* [What you need to do] Reproduce the listing below in full and exactly; no pictures belong in the copy.

-- Opening Marker --

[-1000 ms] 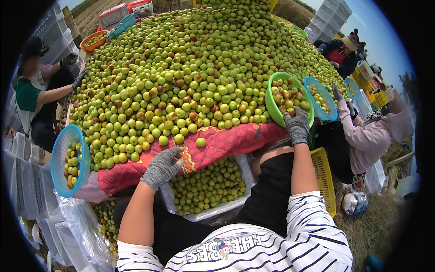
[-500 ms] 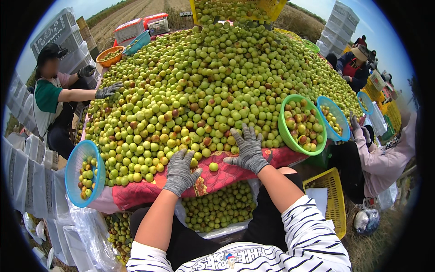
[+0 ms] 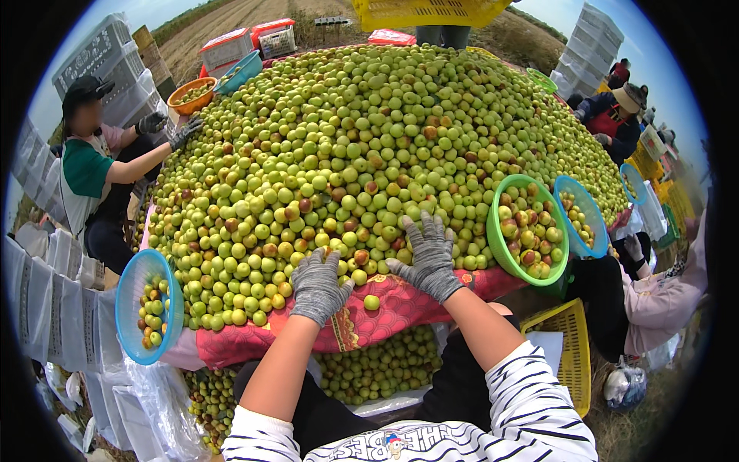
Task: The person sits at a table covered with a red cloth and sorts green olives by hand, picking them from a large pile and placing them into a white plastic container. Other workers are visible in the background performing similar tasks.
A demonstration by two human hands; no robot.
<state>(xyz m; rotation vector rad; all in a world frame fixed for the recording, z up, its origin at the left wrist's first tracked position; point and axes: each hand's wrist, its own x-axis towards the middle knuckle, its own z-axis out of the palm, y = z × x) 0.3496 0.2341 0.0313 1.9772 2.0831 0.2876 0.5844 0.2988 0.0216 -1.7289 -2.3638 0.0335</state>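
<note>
A wide heap of green jujubes point(image 3: 308, 169), some with reddish-brown patches, covers the table in front of me. My left hand point(image 3: 319, 288), in a grey knit glove, rests at the near edge of the heap with its fingers spread. To its right my right hand point(image 3: 429, 259), gloved alike, lies open with its fingertips against the fruit. Neither hand grips anything. Between them one loose jujube point(image 3: 372, 302) sits on the red patterned cloth point(image 3: 385, 327). Below the table edge, between my legs, a lined container holds more jujubes point(image 3: 377, 366).
A green basket point(image 3: 496, 231) and a blue basket point(image 3: 593, 248) of redder fruit stand at right, another blue basket point(image 3: 125, 319) at left. Co-workers sit on both sides. A yellow crate point(image 3: 431, 13) hangs over the far edge; another yellow crate point(image 3: 573, 346) stands by my right leg.
The far yellow crate, tipped with jujubes pouring out before, is now raised and further right, with no fruit falling. The left co-worker's glove has moved farther back. My hands have hardly moved.
</note>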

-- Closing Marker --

* [Answer box]
[-1000 ms] 
[-500 ms] 
[+0 ms] 
Task: The person sits at a table covered with a red cloth and sorts green olives by hand, picking them from a large pile and placing them into a white plastic container. Other workers are visible in the background performing similar tasks.
A demonstration by two human hands; no robot.
<state>(xyz m; rotation vector rad; all in a world frame fixed for the recording, z up, its origin at the left wrist's first tracked position; point and axes: each hand's wrist, its own x-axis towards the middle knuckle, its own z-axis out of the palm, y = z × x) 0.3496 0.2341 0.0313 1.9772 2.0831 0.2876 0.5844 0.2988 0.0216 -1.7289 -2.3638 0.0335</state>
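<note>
A wide heap of green jujubes point(image 3: 308, 169), some with reddish-brown patches, covers the table in front of me. My left hand point(image 3: 319, 288), in a grey knit glove, rests at the near edge of the heap with its fingers spread. To its right my right hand point(image 3: 429, 259), gloved alike, lies open with its fingertips against the fruit. Neither hand grips anything. Between them one loose jujube point(image 3: 372, 302) sits on the red patterned cloth point(image 3: 385, 327). Below the table edge, between my legs, a lined container holds more jujubes point(image 3: 377, 366).
A green basket point(image 3: 496, 231) and a blue basket point(image 3: 593, 248) of redder fruit stand at right, another blue basket point(image 3: 125, 319) at left. Co-workers sit on both sides. A yellow crate point(image 3: 431, 13) hangs over the far edge; another yellow crate point(image 3: 573, 346) stands by my right leg.
The far yellow crate, tipped with jujubes pouring out before, is now raised and further right, with no fruit falling. The left co-worker's glove has moved farther back. My hands have hardly moved.
</note>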

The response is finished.